A log will help. I also set a timer in those early days just to keep me honest. Eventually you develop an instinct for when they have to go. As I’ve said here before my motto is, “When in doubt, take him out.” But usually it’s after any period of activity including just walking around, and eating and drinking, and as soon as they wake. 

For now have him on leash and say “Do your business” or another cue you won’t use in daily life. He goes and you give him many treats. Then you can unleash him and say “go play.” If he doesn’t go, bring him back in and reset the timer for 5 min and try again.

I understand your pain of training a puppy in the winter. Our last puppy came home the day before a blizzard... the snow lasted for weeks along with the polar vortex temps. I hate the cold but this too shall pass.
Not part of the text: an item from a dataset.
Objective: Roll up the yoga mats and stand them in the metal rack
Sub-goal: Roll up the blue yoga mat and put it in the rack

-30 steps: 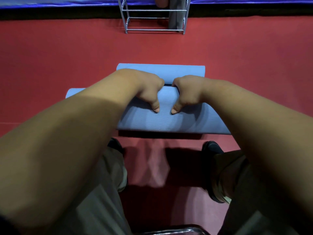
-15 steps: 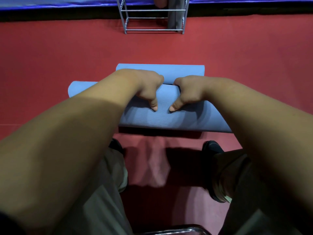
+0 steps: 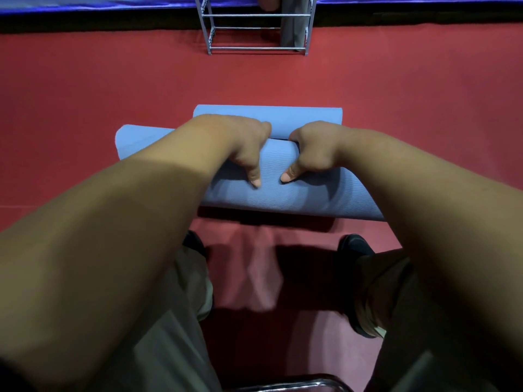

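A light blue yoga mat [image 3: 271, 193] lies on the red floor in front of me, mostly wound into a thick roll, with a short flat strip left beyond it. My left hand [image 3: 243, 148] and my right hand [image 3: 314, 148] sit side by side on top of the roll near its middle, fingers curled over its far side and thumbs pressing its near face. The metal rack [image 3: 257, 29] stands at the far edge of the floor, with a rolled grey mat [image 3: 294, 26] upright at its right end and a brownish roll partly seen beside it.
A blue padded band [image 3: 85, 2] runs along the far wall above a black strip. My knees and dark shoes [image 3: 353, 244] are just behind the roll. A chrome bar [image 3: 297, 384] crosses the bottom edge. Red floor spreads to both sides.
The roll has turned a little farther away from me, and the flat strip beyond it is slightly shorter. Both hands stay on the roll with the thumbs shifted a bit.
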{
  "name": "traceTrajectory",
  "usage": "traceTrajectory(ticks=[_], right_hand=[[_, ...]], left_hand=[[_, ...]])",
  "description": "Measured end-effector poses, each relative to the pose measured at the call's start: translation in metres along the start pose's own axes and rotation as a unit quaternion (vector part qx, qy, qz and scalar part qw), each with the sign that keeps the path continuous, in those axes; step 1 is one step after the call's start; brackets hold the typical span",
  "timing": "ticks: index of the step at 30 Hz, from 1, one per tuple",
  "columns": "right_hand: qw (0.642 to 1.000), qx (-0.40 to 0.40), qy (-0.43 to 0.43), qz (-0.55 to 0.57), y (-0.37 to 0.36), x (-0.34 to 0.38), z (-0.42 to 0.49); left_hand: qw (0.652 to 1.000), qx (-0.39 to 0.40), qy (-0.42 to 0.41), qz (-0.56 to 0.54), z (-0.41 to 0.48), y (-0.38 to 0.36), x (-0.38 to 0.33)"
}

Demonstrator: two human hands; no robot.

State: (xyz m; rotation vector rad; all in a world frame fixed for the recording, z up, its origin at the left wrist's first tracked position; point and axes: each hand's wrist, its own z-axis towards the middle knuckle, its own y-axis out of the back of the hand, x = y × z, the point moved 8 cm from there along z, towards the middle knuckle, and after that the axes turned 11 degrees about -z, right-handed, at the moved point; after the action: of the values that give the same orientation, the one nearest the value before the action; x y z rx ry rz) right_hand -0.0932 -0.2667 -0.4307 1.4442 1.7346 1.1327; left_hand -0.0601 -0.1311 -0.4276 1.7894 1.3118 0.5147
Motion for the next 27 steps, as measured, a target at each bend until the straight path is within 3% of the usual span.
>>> traceTrajectory(ticks=[19, 27], right_hand=[[0.999, 0.027, -0.007, 0.021, -0.007, 0.005, 0.002], [0.996, 0.053, -0.03, 0.059, -0.011, -0.002, 0.004]], left_hand=[[0.999, 0.043, 0.006, -0.008, 0.0, -0.004, -0.001], [0.998, -0.028, -0.052, 0.009, 0.003, -0.001, -0.016]])
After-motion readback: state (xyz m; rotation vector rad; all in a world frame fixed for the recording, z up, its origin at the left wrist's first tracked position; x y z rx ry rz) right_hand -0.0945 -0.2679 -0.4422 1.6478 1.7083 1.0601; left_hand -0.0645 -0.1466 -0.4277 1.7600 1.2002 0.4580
My goal with house training is zero errors. I take them out so often as puppies that I come close to that— you will get there!


----------



## djg2121 (Nov 22, 2015)

I’ve known some people who have had luck using an iPhone app called “Puddle & Pile.” 

Puddle & Pile - Puppy Toilet Training by Manser Serviceshttps://itunes.apple.com/us/app/puddle-pile-puppy-toilet-training/id722784846?mt=8

It is effective at reminding you when to get your pup out.
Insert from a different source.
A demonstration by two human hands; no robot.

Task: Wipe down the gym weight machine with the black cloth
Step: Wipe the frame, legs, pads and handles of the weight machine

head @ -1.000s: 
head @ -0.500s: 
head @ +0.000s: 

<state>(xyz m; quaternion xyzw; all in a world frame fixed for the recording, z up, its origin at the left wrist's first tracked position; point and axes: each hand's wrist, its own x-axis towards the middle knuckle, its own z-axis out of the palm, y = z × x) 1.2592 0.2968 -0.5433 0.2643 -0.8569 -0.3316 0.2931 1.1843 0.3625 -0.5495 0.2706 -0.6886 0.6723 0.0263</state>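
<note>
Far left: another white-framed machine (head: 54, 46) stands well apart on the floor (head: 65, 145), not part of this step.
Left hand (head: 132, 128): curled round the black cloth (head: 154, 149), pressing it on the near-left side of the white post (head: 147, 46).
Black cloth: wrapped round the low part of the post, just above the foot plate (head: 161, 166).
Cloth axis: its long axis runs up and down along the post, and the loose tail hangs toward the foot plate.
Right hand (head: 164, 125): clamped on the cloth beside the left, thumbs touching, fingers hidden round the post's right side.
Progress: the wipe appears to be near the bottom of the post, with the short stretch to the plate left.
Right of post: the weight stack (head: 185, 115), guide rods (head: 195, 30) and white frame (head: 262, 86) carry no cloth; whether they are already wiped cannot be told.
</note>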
Sent from my iPhone using Tapatalk


----------



## GoldensOldie (Apr 23, 2017)

myluckypenny said:


> You should take him out on a leash and go to the same spot everytime, then when he goes to the bathroom praise him and then let him off leash. He will learn that the sooner he goes the quicker he gets to play. You don't have to let him play everytime but definitely some!



Yup, take him out often... no play, just business. And watch him like a hawk inside. Puppies don't always give signals.... they just stop and pee. So, don't let him out of your sight, take him out after every activity... eating, sleeping, playing, whatever.

I was rather obsessive with Dax, so he only peed in the house three times. I feel it's my bad that this happened and was a Snoopy eagle, watching him all the time. After 3 months, there were no more accidents, because I was watching and he knew what outside was. I was comfortable with him after that.

It takes time and attention. It's an adventure. Enjoy it.


----------



## MacandMe (Nov 17, 2017)

I have been keeping a log. I realized that he was only having accidents in the evenings. At first I thought that might be something about him, but then I realized that it is the time of day when I'm feeling wiped out since being up from 6:30 am on...and so I'm getting lax about taking him out all the time. It's on me! The log has been interesting...oh my word, this is hard work. But so worth it.


----------



## Nicoleandjake (Oct 20, 2017)

My own experience proved that my female golden/bernese was a lot harder to potty train than Jake, who is now 18 weeks old. I got him at 9 weeks old and from the start, took him out every 2 hours or if he had been playing, eating, waking up from a nap..it gradually went to every 3 hours and now if he has to, which is very rarely can go 5 hours at 18 weeks. My female on the other hand took until about 8 months to potty train and I took her our way more often. Maybe it's just luck of the draw in a way?


----------



## TommyinToronto (Dec 11, 2017)

*9 weeks old puppy with a LOT of accidents*

Hello there, 
Tommy arrived 3 days ago to our home. Since he arrived we had a lot of accidents even though I take him outside every 2 hours and he pees when outside. We live in a condo in Toronto so I can understand that going potty is a little bit challenging 1) taking the elevator 2) cold 3) a lot of activity outside and I understand accidents are totally normal but he is having about 8 accidents a day (+ going outside every 2 hours). What do you think? 
Friends recommended me to use the pads in case he wants to go in between walks. 
NB: I work from home and have a crate but I don't really use it during the day, just at night and he cries but he doesn't pee. For exemple, Last night we went to a walk then to bed at midnight and I took him out at 6am. 
Many thanks, 
Manon


----------



## ArchersMom (May 22, 2013)

TommyinToronto said:


> Hello there,
> Tommy arrived 3 days ago to our home. Since he arrived we had a lot of accidents even though I take him outside every 2 hours and he pees when outside. We live in a condo in Toronto so I can understand that going potty is a little bit challenging 1) taking the elevator 2) cold 3) a lot of activity outside and I understand accidents are totally normal but he is having about 8 accidents a day (+ going outside every 2 hours). What do you think?
> Friends recommended me to use the pads in case he wants to go in between walks.
> NB: I work from home and have a crate but I don't really use it during the day, just at night and he cries but he doesn't pee. For exemple, Last night we went to a walk then to bed at midnight and I took him out at 6am.
> ...



Sounds like he needs to go outside more frequently. I would suggest every 30-60 minutes.


----------



## GoldensOldie (Apr 23, 2017)

TommyinToronto said:


> Hello there,
> Tommy arrived 3 days ago to our home. Since he arrived we had a lot of accidents even though I take him outside every 2 hours and he pees when outside.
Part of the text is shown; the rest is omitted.